* WHAT TO DO
Make an exact transcript of the lines in the data below, starting with the one containing "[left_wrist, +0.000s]" and going on through the one containing "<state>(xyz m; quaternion", with both included and the pictures left out.

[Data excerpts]
+ + + + +

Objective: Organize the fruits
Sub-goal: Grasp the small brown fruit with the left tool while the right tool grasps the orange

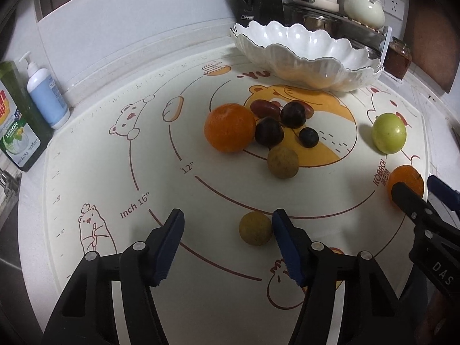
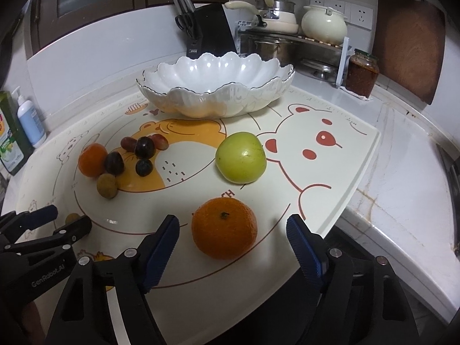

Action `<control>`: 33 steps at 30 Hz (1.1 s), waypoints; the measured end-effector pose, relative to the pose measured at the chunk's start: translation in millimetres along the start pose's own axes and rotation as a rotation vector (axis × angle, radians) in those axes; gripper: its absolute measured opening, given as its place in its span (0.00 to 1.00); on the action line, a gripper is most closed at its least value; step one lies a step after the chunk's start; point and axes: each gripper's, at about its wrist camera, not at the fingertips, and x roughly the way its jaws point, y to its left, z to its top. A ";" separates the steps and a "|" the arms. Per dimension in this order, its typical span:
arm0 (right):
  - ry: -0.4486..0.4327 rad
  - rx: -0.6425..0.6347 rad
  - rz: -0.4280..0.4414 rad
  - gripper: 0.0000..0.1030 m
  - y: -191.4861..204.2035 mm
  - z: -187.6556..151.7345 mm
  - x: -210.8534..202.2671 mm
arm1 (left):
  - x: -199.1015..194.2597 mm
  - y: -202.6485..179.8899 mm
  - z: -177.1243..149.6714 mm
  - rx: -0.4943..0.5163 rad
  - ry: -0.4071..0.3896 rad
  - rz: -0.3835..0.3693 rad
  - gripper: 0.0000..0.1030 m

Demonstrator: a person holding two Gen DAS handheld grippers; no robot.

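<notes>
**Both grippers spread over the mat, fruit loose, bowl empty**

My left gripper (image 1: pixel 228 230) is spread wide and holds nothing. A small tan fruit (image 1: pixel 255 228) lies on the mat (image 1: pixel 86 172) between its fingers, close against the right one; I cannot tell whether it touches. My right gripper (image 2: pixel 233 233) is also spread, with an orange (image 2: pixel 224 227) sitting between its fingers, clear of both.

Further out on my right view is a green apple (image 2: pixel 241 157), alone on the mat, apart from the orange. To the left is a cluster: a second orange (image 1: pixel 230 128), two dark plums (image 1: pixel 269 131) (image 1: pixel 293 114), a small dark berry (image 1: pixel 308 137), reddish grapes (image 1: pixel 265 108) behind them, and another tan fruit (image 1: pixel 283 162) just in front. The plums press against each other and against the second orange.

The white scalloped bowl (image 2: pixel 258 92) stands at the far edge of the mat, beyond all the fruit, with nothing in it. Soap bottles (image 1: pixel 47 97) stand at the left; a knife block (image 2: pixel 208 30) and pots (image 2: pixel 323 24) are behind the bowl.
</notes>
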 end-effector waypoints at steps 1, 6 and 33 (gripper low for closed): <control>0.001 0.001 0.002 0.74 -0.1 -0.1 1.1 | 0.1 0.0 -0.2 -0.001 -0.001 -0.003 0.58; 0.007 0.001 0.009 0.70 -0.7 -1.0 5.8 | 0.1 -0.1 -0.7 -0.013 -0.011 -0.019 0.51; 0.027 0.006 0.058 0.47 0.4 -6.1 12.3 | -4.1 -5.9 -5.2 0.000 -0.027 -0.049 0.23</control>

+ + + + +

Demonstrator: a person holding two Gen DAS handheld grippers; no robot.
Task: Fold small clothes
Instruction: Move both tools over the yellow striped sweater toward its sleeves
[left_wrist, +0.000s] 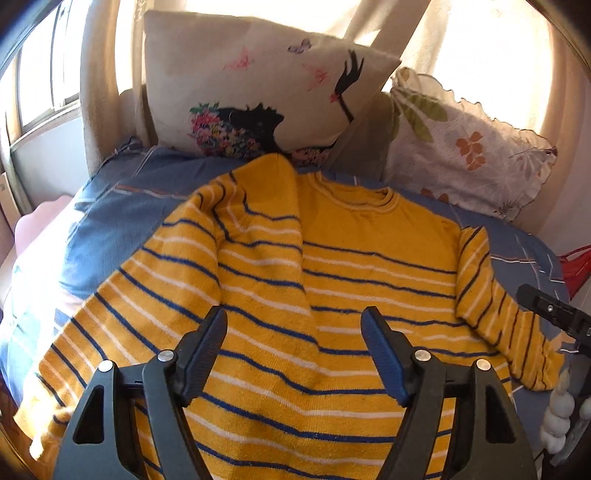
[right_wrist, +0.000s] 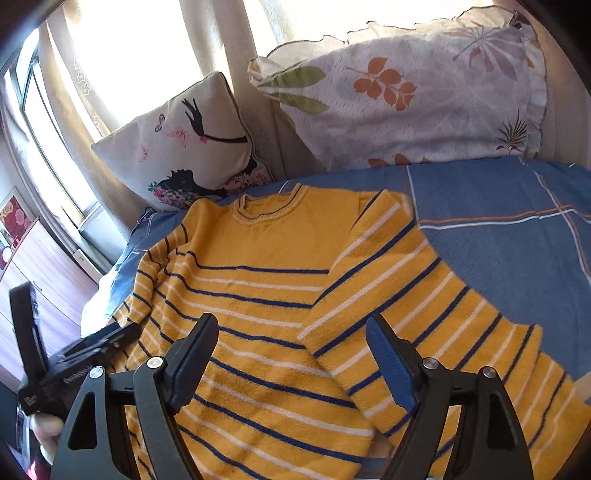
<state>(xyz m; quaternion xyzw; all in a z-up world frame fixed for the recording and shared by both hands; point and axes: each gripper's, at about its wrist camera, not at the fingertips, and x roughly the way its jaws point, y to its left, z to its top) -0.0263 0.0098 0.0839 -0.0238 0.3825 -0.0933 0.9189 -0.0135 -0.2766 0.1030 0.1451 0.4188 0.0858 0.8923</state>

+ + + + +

* WRITTEN SOLUTION
[left_wrist, +0.000s] 
[right_wrist, +0.000s] 
<state>(xyz m; quaternion xyzw; all in a z-up world frame fixed for the recording and shared by both hands; point and axes: each gripper's, at about its wrist camera, not at the fingertips, and x roughly the way its jaws point, y to its left, z to its top) -0.0263 0.0098 0.0839 -0.0238 0.3825 -0.0933 0.9189 -0.0135 -0.2766 0.1030 0.1451 0.4188 0.0858 0.8923</state>

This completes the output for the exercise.